Lors de la même soirée en ville, Jonas annonce qu’il peint (en créateur) une murale du paradis ; alors que Kate rejoint le monde feutré des nantis pour dessiner en marbre Portor les murs et les plafonds du hall d’entrée d’un immeuble avenue Foch. Une murale créative et libérée du joug des commandes sur mesure, et un Portor admirablement peint destiné à l’anonymat, à la non-réception, au non-regard. Alors que Paula, personnage principal du récit, tient bon sur une onde fugitive, heureuse de son « travail d’appropriation de la nature ».

Un flash-back fait remonter le récit quelques années plus tôt, lorsque les trois amis étudiaient dans un institut de peinture à Bruxelles. Pour leur panneau de fin d’études, chacun choisit un objet à dessiner selon la technique du trompe-l’oeil. « Alter objet » animal, végétal ou minéral : la tortue imbriquée de Paula, le chêne de Jonas, le marbre Portor de Kate.

Dans cette sonate en trio composée de deux voix mélodiques (Paula et Kate) et d’une basse continue (Jonas), Paula se distingue par sa mobilité ; elle trace sa ligne de fuite telle une tortue à écailles. Changeante, nomade, insatiable, solitaire. Alors que Jonas semble observer le monde du haut de son chêne sédentaire et majestueux et que Kate se fond dans les veinures d’un Portor infaillible et spectaculaire, Paula bouge.

De Paris à Bruxelles, en passant par Turin, Rome et Moscou. On la suit sur les chemins, on la voit se dérober aux regards, munie d’un sac à dos pour ses effets personnels et d’un sac à outils pour sa peinture.
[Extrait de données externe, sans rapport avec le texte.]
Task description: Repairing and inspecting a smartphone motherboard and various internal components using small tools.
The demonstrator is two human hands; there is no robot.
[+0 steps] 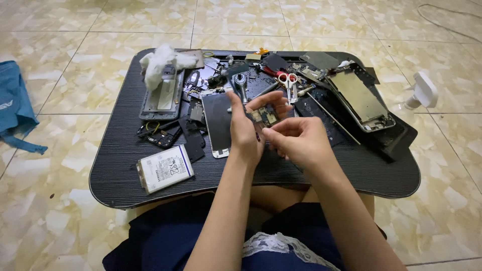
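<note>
A person sits on the tiled floor (60, 200) at a low black table (125, 185), both hands raised just above its middle. The left hand (244, 131) grips a small circuit board (266, 116), thumb over the top, fingers clamped on its left edge. The right hand (296, 140) meets the board from the right, thumb and forefinger pinched together at its lower edge; whether they hold a small part or only the board itself cannot be told at this distance. The board sits between the two hands, clear of the table.

State of the work, judged from the layout: stripping down is well advanced. A battery (164, 168) lies loose near the front left. A white-edged screen panel (217, 125) lies flat just behind the left hand. An emptied phone frame (161, 95) rests at the back left with a wad of white cotton (160, 59) on its upper end. A second, larger metal frame (362, 100) lies at the back right. Red-handled scissors (283, 78) and assorted dark covers and scraps crowd the rear. What appears outstanding is the board in hand, not yet set down. No reassembly is evident.

Off the table: a blue cloth (15, 108) to the left, a white object (422, 90) to the right.
</note>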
Pour elle, le monde tient juste derrière les objets, à portée de main, sans prétention, sans hypocrisie. Elle est l’opposée de la directrice de l’institut qui, tel un chaman, est prête à révéler d’un coup de baguette magique (le regard et la main) ce monde fuyant et monumental. Entre-temps, la technique s’apprend dans la raideur des salles de classe, dans la fatigue et l’incertitude, dans l’initiation et la liminalité. Le chaman peut énumérer les couleurs du monde, mais il ne pourra jamais le posséder.

Qu’est-ce que le trompe-l’oeil ?

Art ou artisanat ? Imitation ou création ? Paula, Kate et Jonas se posent constamment ces questions alors que le monde, du moins au sein de l’institut, leur donne une gifle, un verdict sans appel : la singularité est une erreur technique. Cependant, Jonas veut, obtient le droit d’avoir une signature. Hormis une histoire d’amour passagère entre Paula et Jonas, amour calqué sur des scènes de cinéma, Paula s’investit corps et âme dans le métier et se sert du copiage pour imaginer le monde.

Paula et Kate finissent par plonger. L’une au fond de la grotte de Lascaux à la découverte des ancêtres de l’art anonyme, l’autre au fond de la mer pour observer les baleines. Le monde peut venir maintenant et avec lui une signature.

Maîtresses de l’illusion, elles se lancent regards et mains dans cette « aventure sensible qui vient agiter la pensée, interroger la nature de l’illusion, et peut-être même… l’essence de la peinture ». Elles savent qu’elles sont artisanes, bûcheuses, et qu’elles seront toujours prêtes à regarder et à se fondre dans la matière. Quant à Jonas, il faudra qu’il ajoute un singe à son paradis.